Menteri Lingkungan Hidup dan Kehutanan Siti Nurbaya mengakui bahwa pekerjaan rumah yang cukup berat dan harus dilakukan pada tahun 2017 adalah implementasi pengendalian perubahan iklim (PPI). Apalagi, katanya, implementasi tersebut tidak akan bisa berjalan jika Pemerintah Daerah tidak berkomitmen. Diperlukan perhatian serius dari Pemerintah Daerah agar implementasi PPI bisa berjalan sesuai target.

“Memang implementasi COP ini masih sulit di daerah. Apalagi perubahan iklim ini menyangkut gaya hidup. Tidak semua daerah paham betul tentang itu. Tapi kita sudah melakukan pemetaan terhadap provinsi mana saja yang memang sudah advance (paham betul) soal isu perubahan iklim ini. Mereka itu yang nanti kita dorong untuk menjadi contoh,” katanya kepada Greeners, Jakarta, Jumat (06/12).

BACA JUGA: Setelah Ratifikasi, Implementasi Perjanjian Paris Jadi Pekerjaan Rumah Selanjutnya

Direktur Jenderal Pengendalian Perubahan Iklim Kementerian Lingkungan Hidup dan Kehutanan (KLHK) Nur Masripatin mengatakan, sesuai dengan pembahasan COP (Conference of the Parties) 22 di Maroko yang pembahasannya lebih mengarah ke implementasi Paris Agreement, Pemerintah Daerah memang sudah harus memasukkan elemen-elemen mitigasi adaptasi perubahan iklim dalam rencana pembangunan daerahnya. Adaptasi ini, terangnya, tidak lepas dari program pengurangan risiko bencana.

“Daerah harus mulai serius menjalankan program adaptasi ini. Kalau tidak, kita tidak akan bisa menjalankan komitmen penurunan emisi Indonesia. Terlebih, adaptasi perubahan iklim dan pengurangan risiko bencana tidak dapat lagi dilihat sebagai dua hal terpisah,” terangnya.

Integrasi dua hal tersebut, katanya, sangat krusial dan harus menjadi urusan bersama untuk membangun ketangguhan. Di saat yang bersamaan juga penting untuk menjaga kualitas lingkungan, serta menjaga kualitas dan kapasitas sosial ekonomi.

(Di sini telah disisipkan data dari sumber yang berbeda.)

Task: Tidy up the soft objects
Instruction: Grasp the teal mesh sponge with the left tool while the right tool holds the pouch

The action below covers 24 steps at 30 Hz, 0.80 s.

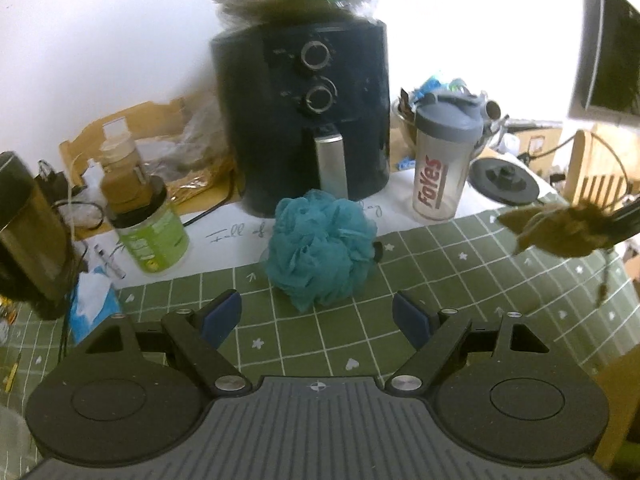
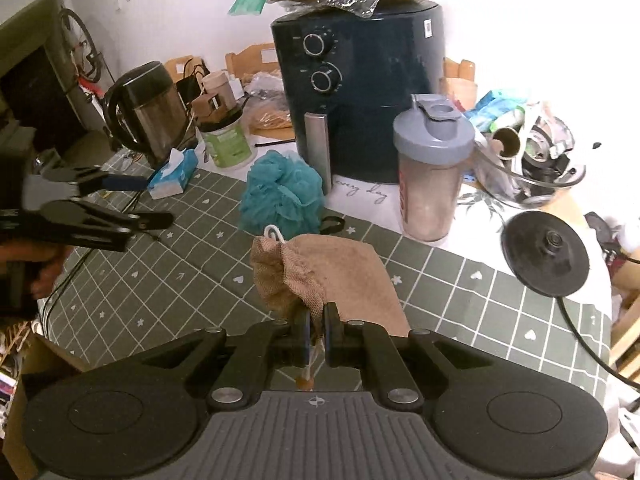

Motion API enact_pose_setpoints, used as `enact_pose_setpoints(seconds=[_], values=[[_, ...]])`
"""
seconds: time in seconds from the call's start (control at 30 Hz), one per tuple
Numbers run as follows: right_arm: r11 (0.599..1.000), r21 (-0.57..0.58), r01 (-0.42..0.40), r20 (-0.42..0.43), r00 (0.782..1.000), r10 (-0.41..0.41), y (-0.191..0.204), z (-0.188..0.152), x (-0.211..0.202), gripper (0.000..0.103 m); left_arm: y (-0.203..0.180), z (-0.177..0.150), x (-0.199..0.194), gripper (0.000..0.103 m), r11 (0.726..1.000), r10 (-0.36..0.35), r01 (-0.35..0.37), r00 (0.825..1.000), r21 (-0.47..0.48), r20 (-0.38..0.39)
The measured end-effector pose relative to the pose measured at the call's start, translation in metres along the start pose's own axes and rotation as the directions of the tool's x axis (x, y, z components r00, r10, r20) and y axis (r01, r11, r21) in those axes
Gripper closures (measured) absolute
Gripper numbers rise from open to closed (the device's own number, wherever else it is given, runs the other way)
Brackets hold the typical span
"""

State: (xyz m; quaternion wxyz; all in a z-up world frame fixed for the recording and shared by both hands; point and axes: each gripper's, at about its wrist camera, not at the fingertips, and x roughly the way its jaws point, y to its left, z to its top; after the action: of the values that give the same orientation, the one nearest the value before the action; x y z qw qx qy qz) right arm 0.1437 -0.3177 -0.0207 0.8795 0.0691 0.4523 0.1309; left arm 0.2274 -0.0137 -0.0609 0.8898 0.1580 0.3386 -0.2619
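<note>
A teal mesh bath pouf (image 1: 320,248) sits at the far edge of the green checked mat (image 1: 440,300), in front of the dark air fryer (image 1: 304,112). My left gripper (image 1: 316,316) hovers just short of the pouf, open, nothing between its fingers. My right gripper (image 2: 316,332) is shut on the gathered neck of a brown burlap pouch (image 2: 328,276), lifted above the mat; its drawstring hangs down. In the left wrist view the burlap pouch (image 1: 560,232) hangs at the right. From the right wrist view, the pouf (image 2: 280,192) and the left gripper (image 2: 148,200) show at left.
A shaker bottle (image 1: 440,160) stands right of the fryer, a green-labelled jar (image 1: 152,232) and tissue pack (image 1: 88,304) to its left. A steel kettle (image 2: 148,112) is far left, its black base (image 2: 544,256) at right. A glass bowl (image 2: 532,160) holds clutter.
</note>
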Motion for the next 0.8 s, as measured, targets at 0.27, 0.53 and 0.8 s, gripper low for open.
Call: enact_pose_setpoints(seconds=[0.27, 0.53, 0.8], values=[[0.999, 0.045, 0.026, 0.028, 0.999, -0.027, -0.001, -0.013, -0.018, 0.094, -0.008, -0.003, 0.049, 0.02, 0.997, 0.007, -0.006, 1.0, 0.079, -0.009], [0.994, 0.094, 0.053, 0.024, 0.998, -0.056, -0.006, -0.027, -0.027, 0.094, -0.015, 0.0, 0.095, 0.039, 0.987, 0.028, -0.028, 1.0, 0.156, 0.001], [0.987, 0.136, 0.086, 0.01, 0.996, -0.088, -0.008, -0.044, -0.038, 0.094, -0.015, -0.003, 0.128, 0.067, 0.981, 0.023, -0.017, 0.999, 0.195, -0.028]])
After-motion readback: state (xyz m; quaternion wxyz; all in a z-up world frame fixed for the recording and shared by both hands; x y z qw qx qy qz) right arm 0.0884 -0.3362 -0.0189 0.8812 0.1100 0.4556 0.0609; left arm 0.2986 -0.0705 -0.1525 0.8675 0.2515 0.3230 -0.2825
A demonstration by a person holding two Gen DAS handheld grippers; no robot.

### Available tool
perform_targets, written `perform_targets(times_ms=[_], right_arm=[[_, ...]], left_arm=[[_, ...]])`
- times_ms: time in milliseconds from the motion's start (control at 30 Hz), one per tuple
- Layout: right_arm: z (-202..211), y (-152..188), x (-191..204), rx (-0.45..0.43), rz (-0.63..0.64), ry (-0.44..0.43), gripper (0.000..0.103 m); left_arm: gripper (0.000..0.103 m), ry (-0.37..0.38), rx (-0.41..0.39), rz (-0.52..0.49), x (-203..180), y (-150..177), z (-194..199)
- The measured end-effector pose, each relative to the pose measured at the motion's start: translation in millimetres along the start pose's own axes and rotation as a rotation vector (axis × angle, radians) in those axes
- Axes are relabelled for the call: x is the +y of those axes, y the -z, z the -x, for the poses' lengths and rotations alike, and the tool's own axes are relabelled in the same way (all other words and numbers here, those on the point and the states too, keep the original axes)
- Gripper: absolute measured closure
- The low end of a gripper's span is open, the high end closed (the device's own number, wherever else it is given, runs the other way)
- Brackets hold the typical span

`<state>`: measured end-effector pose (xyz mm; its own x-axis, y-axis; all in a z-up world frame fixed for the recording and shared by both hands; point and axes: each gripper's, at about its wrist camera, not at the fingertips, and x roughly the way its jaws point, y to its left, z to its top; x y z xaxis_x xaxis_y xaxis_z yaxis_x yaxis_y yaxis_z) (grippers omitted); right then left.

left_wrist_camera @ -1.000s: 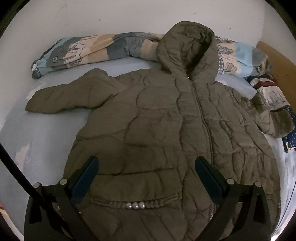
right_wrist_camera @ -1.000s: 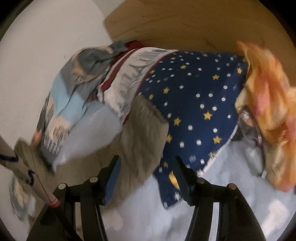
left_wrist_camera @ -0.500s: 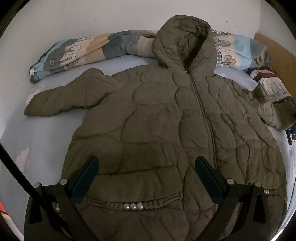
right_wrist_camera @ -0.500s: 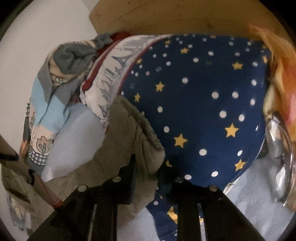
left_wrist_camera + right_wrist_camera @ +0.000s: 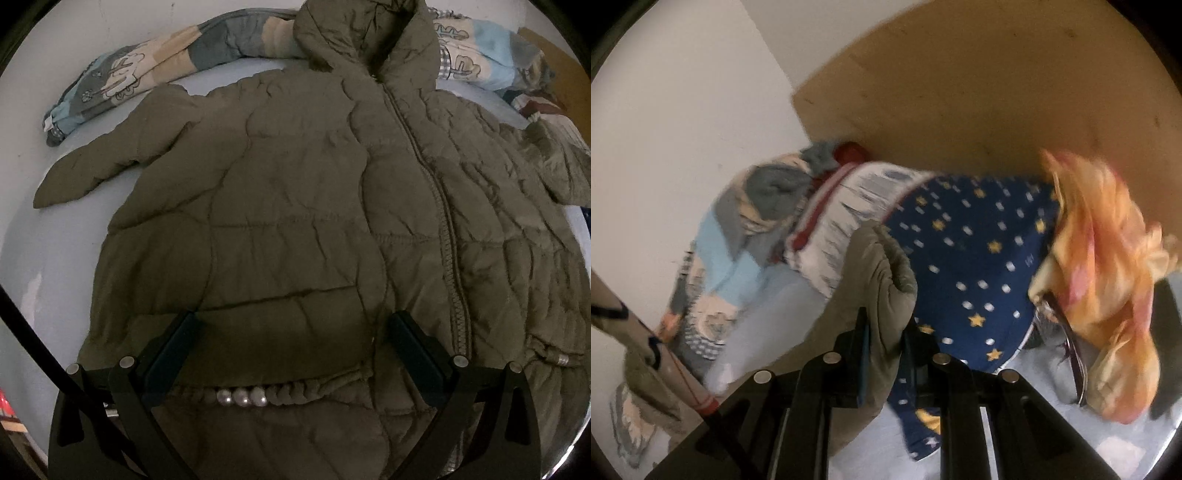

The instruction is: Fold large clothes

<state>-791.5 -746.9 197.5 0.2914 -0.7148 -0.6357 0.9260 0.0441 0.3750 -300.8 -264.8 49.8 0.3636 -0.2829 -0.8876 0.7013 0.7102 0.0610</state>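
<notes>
The coat (image 5: 295, 206) is lying flat, still unfolded, filling the frame's middle. The right gripper (image 5: 886, 332) is clamping its sleeve cuff (image 5: 882, 280); the left gripper (image 5: 291, 350) is hovering, jaws apart.

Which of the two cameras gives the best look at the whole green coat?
The left wrist view: the coat lies spread flat, hood, zipper and both sleeves visible. The right wrist view shows only one sleeve cuff, pinched in the right gripper jaws.
</notes>
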Motion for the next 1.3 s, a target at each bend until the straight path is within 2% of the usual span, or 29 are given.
perform_targets(times_ms=[267,400,533,700,867,1067,1300], right_arm=[[69,-10,93,-0.04,0.104,-0.139,0.086],[102,0,154,-0.042,0.162,-0.226,0.086],[128,25,217,-0.028,0.223,-0.325,0.086],[148,79,302,0.022,0.328,-0.433,0.086],[139,150,374,0.094,0.441,-0.485,0.087],[89,265,432,0.224,0.528,-0.532,0.087],[20,395,469,0.408,0.565,-0.498,0.087]], left_arm=[[0.0,0.019,-0.136,0.024,16,-13,42],[0.0,0.004,-0.22,0.046,37,-22,66],[0.0,-0.017,-0.306,0.083,67,-28,92],[0.0,-0.013,-0.325,0.175,108,-26,103],[0.0,-0.012,-0.311,0.227,134,-26,101],[0.0,-0.002,-0.286,0.269,150,-26,95],[0.0,0.021,-0.256,0.292,158,-27,88]])
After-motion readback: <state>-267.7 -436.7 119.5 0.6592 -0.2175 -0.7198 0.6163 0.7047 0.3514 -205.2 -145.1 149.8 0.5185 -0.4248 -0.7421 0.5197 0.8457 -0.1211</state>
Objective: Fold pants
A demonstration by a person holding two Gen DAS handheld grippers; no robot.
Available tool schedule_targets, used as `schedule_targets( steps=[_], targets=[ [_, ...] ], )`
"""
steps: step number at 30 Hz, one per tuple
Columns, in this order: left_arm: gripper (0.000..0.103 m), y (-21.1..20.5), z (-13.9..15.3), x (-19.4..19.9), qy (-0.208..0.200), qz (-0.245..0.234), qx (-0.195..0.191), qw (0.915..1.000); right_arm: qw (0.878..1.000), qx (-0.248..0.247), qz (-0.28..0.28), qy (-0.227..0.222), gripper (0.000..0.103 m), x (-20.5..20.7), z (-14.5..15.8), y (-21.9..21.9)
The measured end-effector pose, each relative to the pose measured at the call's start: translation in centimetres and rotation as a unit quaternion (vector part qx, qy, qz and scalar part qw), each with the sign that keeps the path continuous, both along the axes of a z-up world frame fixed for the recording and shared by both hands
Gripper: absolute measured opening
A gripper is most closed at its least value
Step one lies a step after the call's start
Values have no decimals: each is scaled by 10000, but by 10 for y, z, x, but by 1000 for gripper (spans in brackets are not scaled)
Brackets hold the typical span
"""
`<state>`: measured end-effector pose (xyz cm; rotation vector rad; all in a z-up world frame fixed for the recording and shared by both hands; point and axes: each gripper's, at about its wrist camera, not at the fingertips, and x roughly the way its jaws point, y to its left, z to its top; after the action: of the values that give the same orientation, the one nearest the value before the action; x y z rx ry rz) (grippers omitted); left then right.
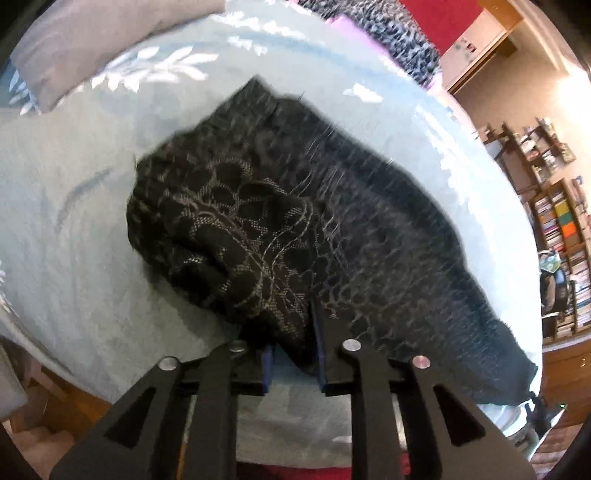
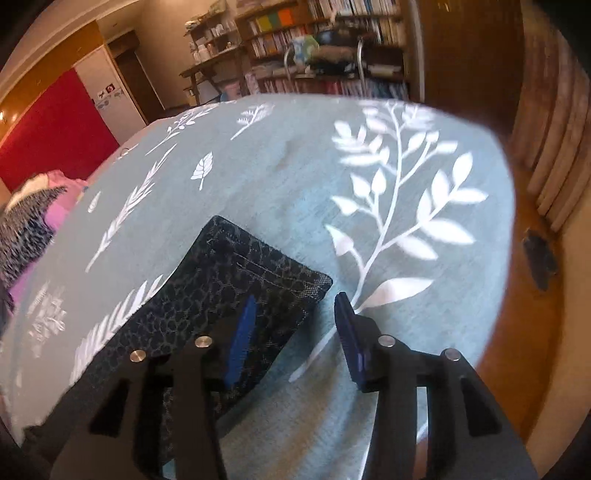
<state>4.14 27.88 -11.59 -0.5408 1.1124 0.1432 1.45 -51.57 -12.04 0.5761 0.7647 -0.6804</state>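
Teal bedspread (image 2: 258, 177) w/ white leaf print covers the bed, bookshelves (image 2: 332, 44) behind. Dark patterned pants (image 1: 295, 221) lie mid-bed. Left gripper (image 1: 293, 354) clamped on a bunched fold of pants at 6 o'clock. Right gripper (image 2: 295, 332) w/ blue pads apart; one pad over the pants' corner (image 2: 258, 269) at 9 o'clock, other over bare spread

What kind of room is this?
Probably a bedroom or living room at home: the dark pants lie on a leaf-print bedspread, and crowded bookshelves line the wall.
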Motion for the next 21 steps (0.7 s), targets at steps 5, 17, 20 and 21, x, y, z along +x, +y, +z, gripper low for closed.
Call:
schedule_targets(
  steps=[5,17,20,21],
  targets=[
    [54,13,11,-10,-370,236,-34,9990,9955,-902,225,183,46,13,18,42],
    [57,54,4,-22,-418,755,468,9952,9764,-717,2002,382,46,73,-11,138],
    [57,45,2,-18,-338,570,791,9947,9766,-650,2000,458,46,76,-18,140],
    [57,44,4,-18,-331,536,852,9944,9759,-682,2014,485,46,78,-14,141]
  ],
)
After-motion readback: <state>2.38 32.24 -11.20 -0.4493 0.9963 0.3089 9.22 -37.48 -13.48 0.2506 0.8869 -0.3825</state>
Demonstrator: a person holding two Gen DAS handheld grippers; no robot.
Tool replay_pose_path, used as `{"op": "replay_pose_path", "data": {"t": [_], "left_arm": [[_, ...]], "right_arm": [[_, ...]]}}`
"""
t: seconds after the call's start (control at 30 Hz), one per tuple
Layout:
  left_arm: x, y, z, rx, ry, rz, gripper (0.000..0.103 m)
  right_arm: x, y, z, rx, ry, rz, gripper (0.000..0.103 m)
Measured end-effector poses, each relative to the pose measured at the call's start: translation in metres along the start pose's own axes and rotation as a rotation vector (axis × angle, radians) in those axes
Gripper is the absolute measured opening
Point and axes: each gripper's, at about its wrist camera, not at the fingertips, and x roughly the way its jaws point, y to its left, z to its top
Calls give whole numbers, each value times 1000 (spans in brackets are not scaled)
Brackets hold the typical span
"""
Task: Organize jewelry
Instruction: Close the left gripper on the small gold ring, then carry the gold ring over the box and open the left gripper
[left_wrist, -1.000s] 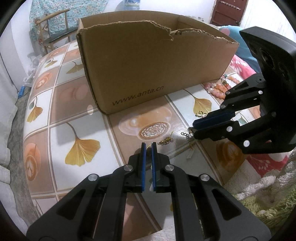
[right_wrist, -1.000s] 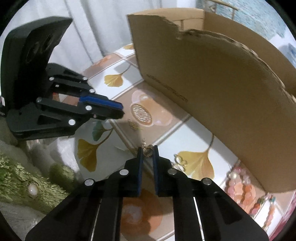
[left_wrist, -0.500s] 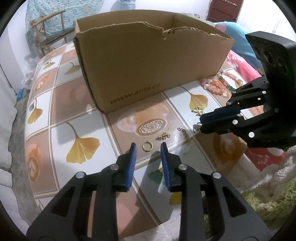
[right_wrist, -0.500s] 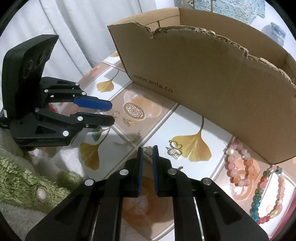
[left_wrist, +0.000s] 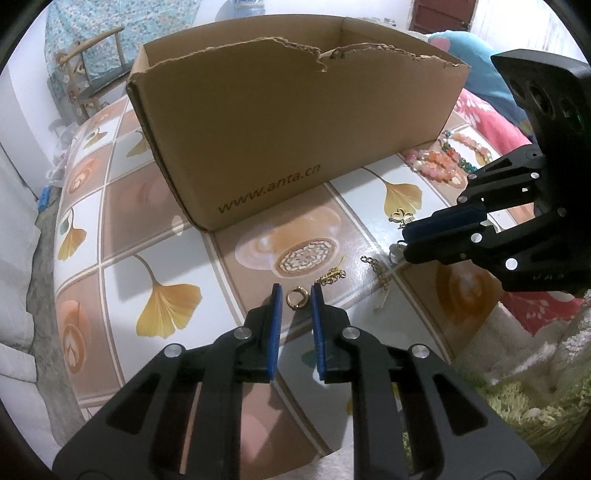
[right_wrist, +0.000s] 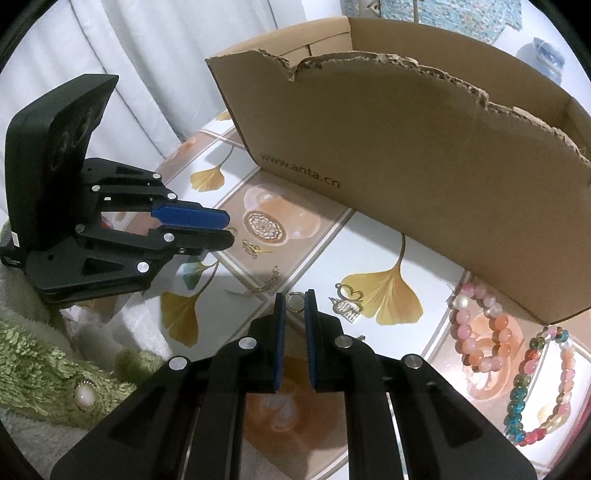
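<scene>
Two rings, one gripper apiece

Two small gold rings are in play. The left gripper (left_wrist: 296, 295) points steeply down at the tiled tabletop (left_wrist: 122, 280), and one gold ring (left_wrist: 296, 297) lies flat on the surface right between its blue fingertips (left_wrist: 277, 295). Its jaws are closing, with gaps on both sides of the ring, so it is not yet gripped. That ring sits straight ahead along the gripper's line, well short of the cardboard box (left_wrist: 280, 133) beyond it. Being round, it offers no long axis; any pinch across it should serve.

The right gripper (right_wrist: 294, 301) is clamped nearly shut on a second gold ring (right_wrist: 295, 302), pinched upright at its tips, with the box off to its upper right.

Inside the box nothing can be seen from either camera; its near wall blocks the view. The thin gold chain pieces (left_wrist: 332, 275) beside the left ring are too small to identify, possibly earrings. Beaded bracelets (right_wrist: 476, 332) lie by the box's right end.
</scene>
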Motion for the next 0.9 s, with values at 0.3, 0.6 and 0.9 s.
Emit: {"op": "replay_pose_path", "data": {"t": [0.3, 0.6, 0.9], "left_arm": [[1, -2, 1, 15, -8, 29, 10], [-31, 0, 7, 5, -88, 57, 10], [-107, 7, 71, 37, -345, 15, 10]], "right_arm": [[-4, -2, 0, 14, -18, -5, 10], [-38, 0, 5, 23, -101, -6, 10], [-120, -12, 54, -21, -318, -13, 10]]}}
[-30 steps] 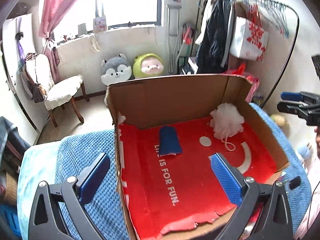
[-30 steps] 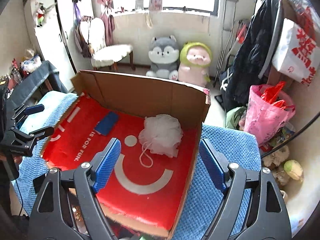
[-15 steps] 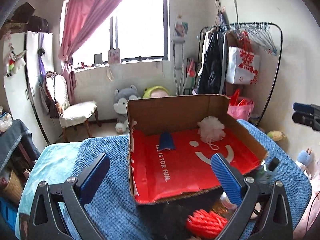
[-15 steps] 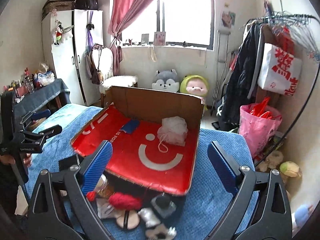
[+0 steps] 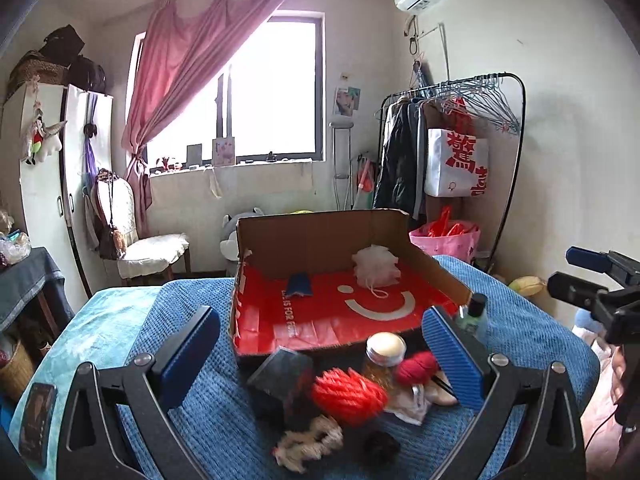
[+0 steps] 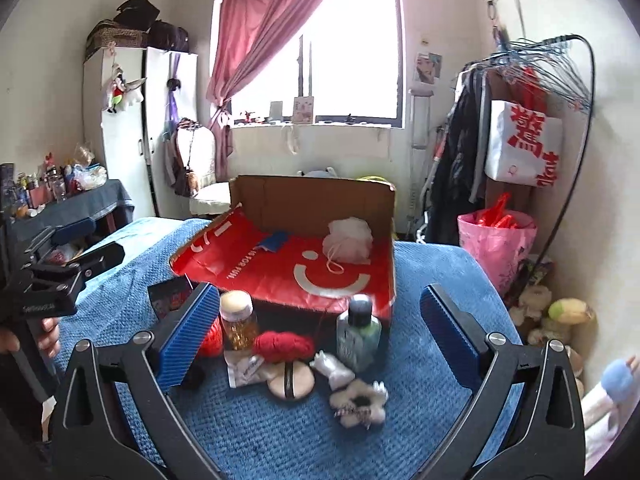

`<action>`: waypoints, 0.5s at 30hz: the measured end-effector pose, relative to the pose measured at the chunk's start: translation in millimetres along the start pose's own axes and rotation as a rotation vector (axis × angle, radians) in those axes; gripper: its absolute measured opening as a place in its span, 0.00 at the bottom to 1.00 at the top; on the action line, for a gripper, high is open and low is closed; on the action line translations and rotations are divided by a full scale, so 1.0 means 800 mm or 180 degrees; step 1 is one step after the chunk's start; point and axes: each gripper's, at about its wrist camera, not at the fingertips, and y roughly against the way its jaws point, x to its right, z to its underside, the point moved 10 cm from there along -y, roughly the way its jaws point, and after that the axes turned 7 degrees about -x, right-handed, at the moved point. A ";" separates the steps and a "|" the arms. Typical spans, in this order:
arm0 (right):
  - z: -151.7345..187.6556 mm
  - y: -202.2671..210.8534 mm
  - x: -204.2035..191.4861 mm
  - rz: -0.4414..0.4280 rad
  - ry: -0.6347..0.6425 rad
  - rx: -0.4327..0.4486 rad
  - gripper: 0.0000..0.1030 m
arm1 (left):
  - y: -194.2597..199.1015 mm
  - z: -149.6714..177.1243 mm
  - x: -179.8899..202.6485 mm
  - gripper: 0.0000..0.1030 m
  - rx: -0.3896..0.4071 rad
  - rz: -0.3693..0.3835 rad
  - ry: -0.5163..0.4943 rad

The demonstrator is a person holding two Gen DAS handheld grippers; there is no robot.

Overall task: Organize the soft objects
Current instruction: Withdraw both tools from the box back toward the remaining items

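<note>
home bedroom, bed [image 6: 432, 272], wardrobe [image 6: 132, 120], clothes rack [image 5: 460, 140]

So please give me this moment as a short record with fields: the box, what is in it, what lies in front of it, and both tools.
box: open cardboard box with red lining, on blue blanket
inside box: white bath pouf; blue cloth
in front of box: red yarn ball, amber jar, green bottle, powder puff, fluffy scrunchie
left tool: open, empty
right tool: open, empty

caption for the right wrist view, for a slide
Open right gripper above red yarn ball and round beige powder puff, before red-lined cardboard box.
</note>
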 end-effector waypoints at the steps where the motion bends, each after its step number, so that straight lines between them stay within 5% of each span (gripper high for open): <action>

BACA JUGA: Ratifikasi Perjanjian Paris Diminta Sejalan dengan Komitmen Penurunan Emisi

Nur Masripatin juga menyatakan bahwa diskusi dan perjanjian internasional tidak akan banyak berarti tanpa adanya aksi nyata di tapak lokal. Untuk itu, daerah sebagai stakeholder yang banyak merasakan risiko perubahan iklim sudah harus mulai sadar pentingnya adaptasi dan mitigasi ini.

Di sisi lain, Budi Sulistyono, yang juga Perwakilan Apkasi (Asosiasi Pemerintah Kabupaten seluruh Indonesia), mengatakan bahwa saat ini seluruh pemimpin daerah memang masih belum serentak dalam menjalankan program mitigasi adaptasi, khususnya penanggulangan bencana yang juga menjadi bagian dari program adaptasi dan mitigasi perubahan iklim.

“Apalagi sekarang ada rivalitas di daerah dalam menarik investor ke wilayahnya sehingga kadang-kadang investor minta apa saja diberi, bahkan sampai menggusur ruang terbuka hijau. Padahal tata ruang ini harus konsekuen. Sekarang kan enggak, investor minta apa saja dikasih,” katanya.